# Compak k8 Fresh - Burr replacement & Other Parts



## Planter (Apr 12, 2017)

Hi all, quick query. Where is best place to source original burrs or cost effective aftermarket burrs?

im also looking to try and source a lower portafilter holder as my current one is a little misshaped?

where is the best place to source these parts.

Im really struggling to find information to help with changing things like burrs or even videos as most show the k10 fresh with conics and not k8 Fresh.

Any help or links are appreciated.

Machine was first used in 2013 if that helps with model spec, I believe it's the original incarnation of the k8 fresh.

Regarda

Nick


----------



## jerbla (Nov 13, 2017)

I am sure you've looked but is this the item? https://www.bellabarista.co.uk/compak-83mm-red-burr-set.html, I am basing that on this http://www.compak.es/en/k8-silenzio.php? and this https://www.coffeetec.com/Compak_OnDemand_K_8_Grinder_p/20-compak-fresh-k8.htm

If BB can't supply I am sure they can point you in the right direction.

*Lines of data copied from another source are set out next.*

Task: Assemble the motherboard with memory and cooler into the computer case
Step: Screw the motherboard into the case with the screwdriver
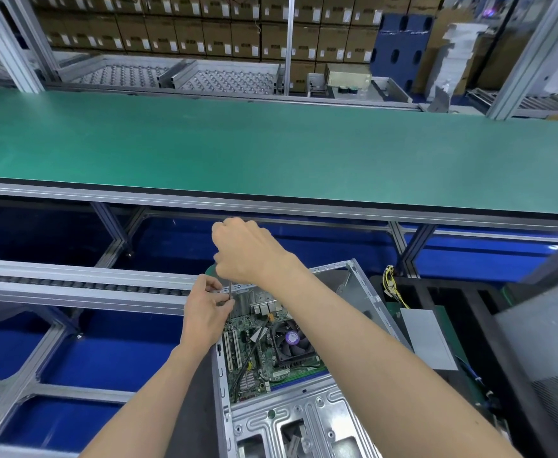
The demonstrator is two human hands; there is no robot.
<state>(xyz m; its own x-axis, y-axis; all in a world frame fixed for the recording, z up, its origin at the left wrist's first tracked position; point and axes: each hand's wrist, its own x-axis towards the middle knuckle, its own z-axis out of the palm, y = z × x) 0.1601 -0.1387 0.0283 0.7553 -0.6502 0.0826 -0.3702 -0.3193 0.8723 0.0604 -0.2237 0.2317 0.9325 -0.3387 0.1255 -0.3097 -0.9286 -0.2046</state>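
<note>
Already seated in the case (290,421), lower centre of the frame, the motherboard (254,345) lies flat with its cooler (292,340) fan-up on the right side of the board and white slots (233,350) along its left edge. The board looks light but brittle, a thin stiff panel crowded with small parts, best handled by its bare edges or steadied through the cooler's frame, never by the fan blades or the slots. The sheet-metal case appears rigid and heavier, its cut rims likely sharp to bare skin.

Above the board's far left corner, the right hand (244,249) is closed round the green handle of a screwdriver (229,292), whose thin shaft drops toward the board. The left hand (204,312) pinches that shaft near its tip, guiding it. Whether a screw sits under the tip cannot be made out.

Yellow cables (390,285) hang just right of the case. Beyond stretches the green table (271,150), with stacked cartons (171,31) across the top of the frame.
</note>
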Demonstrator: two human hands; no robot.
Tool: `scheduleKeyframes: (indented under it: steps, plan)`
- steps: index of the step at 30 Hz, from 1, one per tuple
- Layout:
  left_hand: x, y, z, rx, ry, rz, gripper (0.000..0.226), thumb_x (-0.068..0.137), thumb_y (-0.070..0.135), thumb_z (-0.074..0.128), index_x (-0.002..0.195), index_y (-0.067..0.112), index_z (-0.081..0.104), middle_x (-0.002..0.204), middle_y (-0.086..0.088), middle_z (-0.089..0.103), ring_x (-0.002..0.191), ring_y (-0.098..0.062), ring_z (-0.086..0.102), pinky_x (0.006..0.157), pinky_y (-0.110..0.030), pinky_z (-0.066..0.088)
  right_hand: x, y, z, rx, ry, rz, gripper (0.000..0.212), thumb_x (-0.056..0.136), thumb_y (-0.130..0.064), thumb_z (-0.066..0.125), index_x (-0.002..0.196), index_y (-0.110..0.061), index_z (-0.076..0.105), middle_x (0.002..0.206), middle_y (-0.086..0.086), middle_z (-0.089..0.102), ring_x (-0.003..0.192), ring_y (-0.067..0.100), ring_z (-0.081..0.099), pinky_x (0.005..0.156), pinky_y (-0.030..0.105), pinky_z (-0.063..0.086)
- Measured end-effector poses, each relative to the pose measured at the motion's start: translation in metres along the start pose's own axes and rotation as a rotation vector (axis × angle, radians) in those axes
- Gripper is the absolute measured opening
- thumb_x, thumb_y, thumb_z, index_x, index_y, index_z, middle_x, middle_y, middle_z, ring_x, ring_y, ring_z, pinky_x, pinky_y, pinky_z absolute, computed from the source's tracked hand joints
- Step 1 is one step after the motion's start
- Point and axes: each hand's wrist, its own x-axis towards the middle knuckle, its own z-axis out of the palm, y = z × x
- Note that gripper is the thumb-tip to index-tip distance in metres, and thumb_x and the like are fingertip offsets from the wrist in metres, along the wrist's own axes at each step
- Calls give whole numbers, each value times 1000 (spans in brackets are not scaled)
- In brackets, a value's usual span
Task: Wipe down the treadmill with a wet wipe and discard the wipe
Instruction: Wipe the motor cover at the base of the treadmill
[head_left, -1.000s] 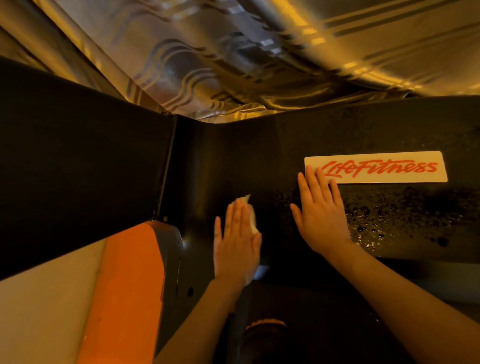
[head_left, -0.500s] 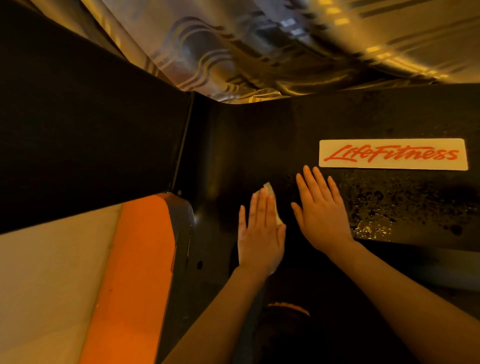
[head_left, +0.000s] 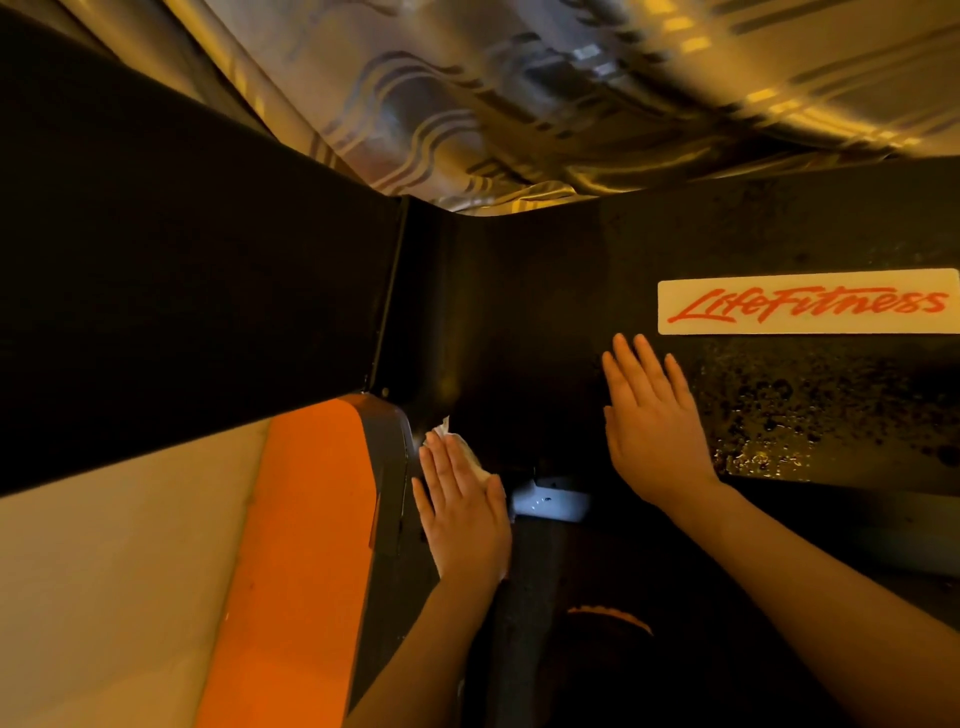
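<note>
The treadmill's black front cover (head_left: 545, 322) fills the middle of the view, with a white LifeFitness label (head_left: 805, 307) at the right and wet droplets below it. My left hand (head_left: 462, 512) lies flat with straight fingers and presses a white wet wipe (head_left: 470, 460) against the lower left corner of the cover, beside the orange side strip (head_left: 296, 545). Most of the wipe is hidden under the palm. My right hand (head_left: 652, 428) rests flat and open on the cover, just left of the wet patch and below the label.
A black side panel (head_left: 182, 291) rises at the left above a pale surface (head_left: 104, 597). A small white fitting (head_left: 550, 501) shows below the cover between my arms. Patterned shiny fabric (head_left: 519, 93) hangs behind the machine.
My left hand has slid the wipe down and to the left, away from my right hand, into the corner by the orange strip. My right hand has stayed flat on the cover.
</note>
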Motion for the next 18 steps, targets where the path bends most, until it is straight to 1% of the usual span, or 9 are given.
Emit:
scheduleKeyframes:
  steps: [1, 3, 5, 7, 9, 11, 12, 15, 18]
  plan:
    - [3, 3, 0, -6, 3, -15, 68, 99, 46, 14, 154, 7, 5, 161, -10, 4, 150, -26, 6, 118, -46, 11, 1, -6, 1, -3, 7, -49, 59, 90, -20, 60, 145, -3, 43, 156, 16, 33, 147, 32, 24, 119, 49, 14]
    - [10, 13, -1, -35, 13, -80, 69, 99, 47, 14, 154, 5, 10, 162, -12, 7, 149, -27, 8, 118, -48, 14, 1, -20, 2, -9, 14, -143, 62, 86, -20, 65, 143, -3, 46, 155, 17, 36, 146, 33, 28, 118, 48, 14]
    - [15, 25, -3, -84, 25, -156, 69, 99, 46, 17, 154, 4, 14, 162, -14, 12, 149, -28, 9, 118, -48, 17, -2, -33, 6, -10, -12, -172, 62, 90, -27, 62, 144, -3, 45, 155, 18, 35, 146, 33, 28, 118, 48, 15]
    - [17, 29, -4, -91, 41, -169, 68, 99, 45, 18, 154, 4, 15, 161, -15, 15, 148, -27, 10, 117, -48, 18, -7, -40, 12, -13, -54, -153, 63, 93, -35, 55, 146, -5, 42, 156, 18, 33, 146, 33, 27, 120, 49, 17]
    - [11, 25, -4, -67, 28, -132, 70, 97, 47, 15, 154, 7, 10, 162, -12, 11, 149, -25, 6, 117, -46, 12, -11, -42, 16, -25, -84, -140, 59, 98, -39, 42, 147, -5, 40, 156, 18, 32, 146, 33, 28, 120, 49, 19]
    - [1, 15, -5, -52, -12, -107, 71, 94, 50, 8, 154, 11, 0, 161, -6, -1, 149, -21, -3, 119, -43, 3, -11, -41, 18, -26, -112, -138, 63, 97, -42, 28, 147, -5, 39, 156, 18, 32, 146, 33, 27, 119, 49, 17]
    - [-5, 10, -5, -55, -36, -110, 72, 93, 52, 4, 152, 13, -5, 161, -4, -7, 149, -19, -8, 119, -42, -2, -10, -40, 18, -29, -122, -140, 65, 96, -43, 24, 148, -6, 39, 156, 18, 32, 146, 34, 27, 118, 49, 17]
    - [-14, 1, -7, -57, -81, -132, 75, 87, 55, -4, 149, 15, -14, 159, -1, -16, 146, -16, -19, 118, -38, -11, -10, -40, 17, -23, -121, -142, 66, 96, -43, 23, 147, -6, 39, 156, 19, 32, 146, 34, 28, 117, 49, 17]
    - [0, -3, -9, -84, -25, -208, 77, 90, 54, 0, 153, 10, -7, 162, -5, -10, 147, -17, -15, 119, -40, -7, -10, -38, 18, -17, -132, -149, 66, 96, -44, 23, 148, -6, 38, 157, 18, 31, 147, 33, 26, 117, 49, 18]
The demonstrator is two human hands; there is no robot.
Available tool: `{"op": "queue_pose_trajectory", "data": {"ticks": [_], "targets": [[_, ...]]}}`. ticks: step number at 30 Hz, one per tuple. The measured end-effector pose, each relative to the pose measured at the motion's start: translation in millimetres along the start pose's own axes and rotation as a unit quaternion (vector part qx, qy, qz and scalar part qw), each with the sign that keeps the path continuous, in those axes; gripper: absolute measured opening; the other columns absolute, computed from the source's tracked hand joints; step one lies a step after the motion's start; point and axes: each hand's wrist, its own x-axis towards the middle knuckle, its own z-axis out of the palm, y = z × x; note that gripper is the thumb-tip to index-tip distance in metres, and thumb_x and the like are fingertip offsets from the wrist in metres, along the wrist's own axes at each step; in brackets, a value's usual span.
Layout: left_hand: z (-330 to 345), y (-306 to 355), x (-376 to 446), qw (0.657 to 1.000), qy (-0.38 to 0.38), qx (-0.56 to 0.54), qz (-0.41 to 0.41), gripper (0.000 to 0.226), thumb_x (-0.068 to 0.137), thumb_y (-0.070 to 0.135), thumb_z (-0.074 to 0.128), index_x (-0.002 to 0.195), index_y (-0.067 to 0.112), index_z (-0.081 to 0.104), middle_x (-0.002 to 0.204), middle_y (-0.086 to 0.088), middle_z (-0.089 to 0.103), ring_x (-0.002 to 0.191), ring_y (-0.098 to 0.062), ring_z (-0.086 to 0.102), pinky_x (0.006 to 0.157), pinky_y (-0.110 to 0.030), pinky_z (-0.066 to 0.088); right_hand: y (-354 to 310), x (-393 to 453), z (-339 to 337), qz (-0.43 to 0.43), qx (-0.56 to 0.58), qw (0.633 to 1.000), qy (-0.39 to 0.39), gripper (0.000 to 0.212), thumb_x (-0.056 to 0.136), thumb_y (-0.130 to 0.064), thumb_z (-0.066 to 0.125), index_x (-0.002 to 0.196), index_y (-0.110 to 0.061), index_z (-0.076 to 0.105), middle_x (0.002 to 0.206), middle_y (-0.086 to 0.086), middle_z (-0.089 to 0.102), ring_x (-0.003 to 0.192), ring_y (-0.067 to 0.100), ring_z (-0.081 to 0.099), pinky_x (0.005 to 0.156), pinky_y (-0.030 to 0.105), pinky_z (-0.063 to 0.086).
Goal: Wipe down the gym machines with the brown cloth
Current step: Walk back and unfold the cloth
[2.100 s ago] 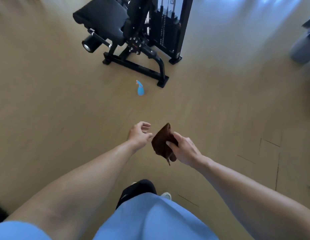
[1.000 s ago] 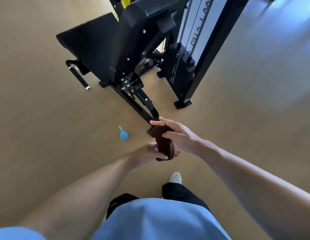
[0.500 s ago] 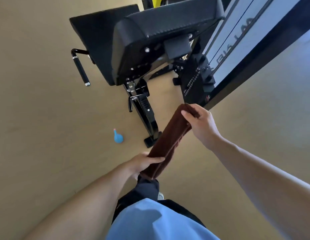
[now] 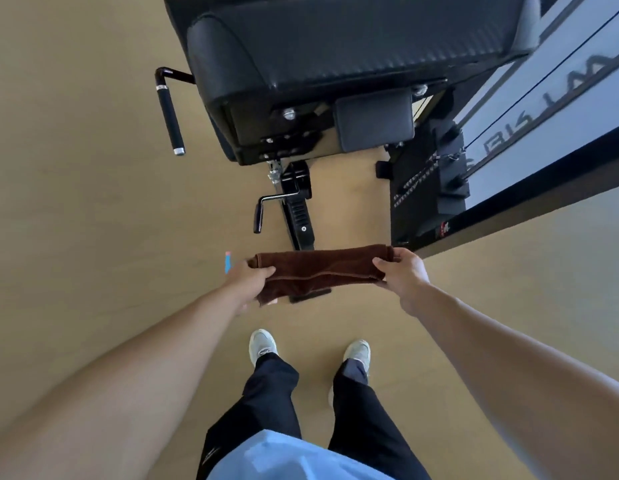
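A brown cloth (image 4: 318, 268), folded into a long band, is stretched level between both hands at about waist height. My left hand (image 4: 247, 282) grips its left end and my right hand (image 4: 403, 275) pinches its right end. Straight ahead stands a black gym machine with a padded black backrest (image 4: 335, 46), a small grey pad (image 4: 373, 121) under it and a black side handle (image 4: 169, 112). The cloth hangs in front of the machine's base bar (image 4: 299, 216), apart from the padding.
A blue spray bottle (image 4: 228, 262) stands on the tan floor, mostly hidden behind my left hand. The weight stack and its black frame (image 4: 439, 188) rise at the right. My two feet (image 4: 263, 346) are planted just short of the machine's foot.
I have walked up close to the machine. The cloth went from bunched in my right hand to stretched diagonally, and now lies level between both hands.
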Motion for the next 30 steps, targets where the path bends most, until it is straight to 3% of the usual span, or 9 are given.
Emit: {"op": "queue_pose_trajectory", "data": {"ticks": [7,11,14,16,18,21,23,26,30], "targets": [[56,-39,118,0.979,0.117,0.151,0.067,0.046,0.075,0.049,0.067,0.108,0.017,0.064,0.096,-0.008,0.069,0.086,-0.031,0.068,0.072,-0.047,0.062,29,103,20,-0.068,-0.166,0.984,-0.013,0.016,0.090,-0.015,0.077,0.105,-0.018,0.073,0.095,0.001,0.076,0.082,0.019,0.071,0.077,0.035,0.061],[67,-44,157,0.941,0.170,0.287,0.050,0.042,0.081,0.058,0.068,0.089,0.017,0.067,0.088,-0.006,0.070,0.084,-0.027,0.068,0.084,-0.040,0.058,54,152,38,-0.106,-0.209,0.972,-0.004,0.016,0.087,-0.017,0.078,0.103,-0.021,0.076,0.090,-0.002,0.077,0.078,0.018,0.074,0.076,0.035,0.062],[69,-38,171,0.979,0.138,0.150,-0.007,0.040,0.087,0.045,0.070,0.093,0.007,0.061,0.076,-0.012,0.072,0.056,-0.026,0.067,0.054,-0.034,0.060,63,176,52,-0.097,-0.177,0.979,-0.006,0.016,0.089,-0.012,0.075,0.104,-0.018,0.076,0.086,0.001,0.077,0.074,0.019,0.075,0.074,0.035,0.063],[73,-28,170,0.992,0.112,0.055,-0.027,0.026,0.099,0.028,0.061,0.099,0.002,0.058,0.074,-0.012,0.069,0.045,-0.024,0.059,0.036,-0.023,0.046,64,187,61,-0.100,-0.159,0.982,-0.010,0.016,0.091,-0.011,0.073,0.105,-0.018,0.075,0.086,0.001,0.077,0.078,0.019,0.076,0.076,0.035,0.063],[77,-24,174,0.995,0.101,-0.016,-0.010,0.017,0.104,0.022,0.052,0.099,0.008,0.058,0.080,-0.011,0.067,0.053,-0.025,0.059,0.046,-0.027,0.050,63,198,71,-0.108,-0.136,0.985,-0.013,0.015,0.092,-0.010,0.071,0.105,-0.018,0.074,0.088,0.001,0.076,0.081,0.019,0.075,0.075,0.032,0.061],[74,-26,196,0.994,0.105,-0.025,0.034,0.024,0.098,0.030,0.053,0.099,0.009,0.065,0.091,-0.010,0.072,0.082,-0.031,0.072,0.088,-0.050,0.058,52,206,83,-0.123,-0.116,0.985,-0.024,0.016,0.095,-0.009,0.066,0.104,-0.019,0.074,0.093,0.001,0.076,0.086,0.017,0.075,0.079,0.031,0.060],[71,-27,204,0.993,0.103,0.000,0.065,0.016,0.092,0.030,0.058,0.099,0.018,0.064,0.103,-0.010,0.074,0.098,-0.032,0.071,0.095,-0.051,0.055,45,206,89,-0.143,-0.124,0.981,-0.046,0.028,0.099,-0.007,0.060,0.122,-0.018,0.071,0.105,-0.001,0.075,0.097,0.016,0.072,0.081,0.028,0.057],[69,-14,189,0.991,0.040,0.052,0.117,0.054,0.097,0.008,0.060,0.147,0.018,0.044,0.138,-0.004,0.061,0.126,-0.023,0.057,0.106,-0.038,0.048,28,200,90,-0.147,-0.137,0.977,-0.073,0.050,0.102,-0.005,0.049,0.148,-0.025,0.053,0.143,0.000,0.060,0.117,0.019,0.064,0.086,0.027,0.055],[66,-11,168,0.989,-0.043,0.081,0.114,0.079,0.095,-0.001,0.061,0.159,0.024,0.024,0.160,0.002,0.036,0.144,-0.020,0.038,0.120,-0.042,0.030,22,180,78,-0.114,-0.211,0.966,-0.100,0.062,0.100,-0.002,0.045,0.153,-0.032,0.044,0.154,0.001,0.050,0.085,0.012,0.067,0.047,0.015,0.046]]}}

Sorry I can't be more specific, I have no experience just using the resources I have found helpful so far.


----------



## Planter (Apr 12, 2017)

Thanks for this @jerbla. I have contacted BB and am awaiting their reply as they said they will email Compak direct.

I had seen the redspeed ones but only wanted an original burrset, this is a second grinder and used rarely so didnt want the cost in all honesty.

Thanks again for the help. Appreciated.


----------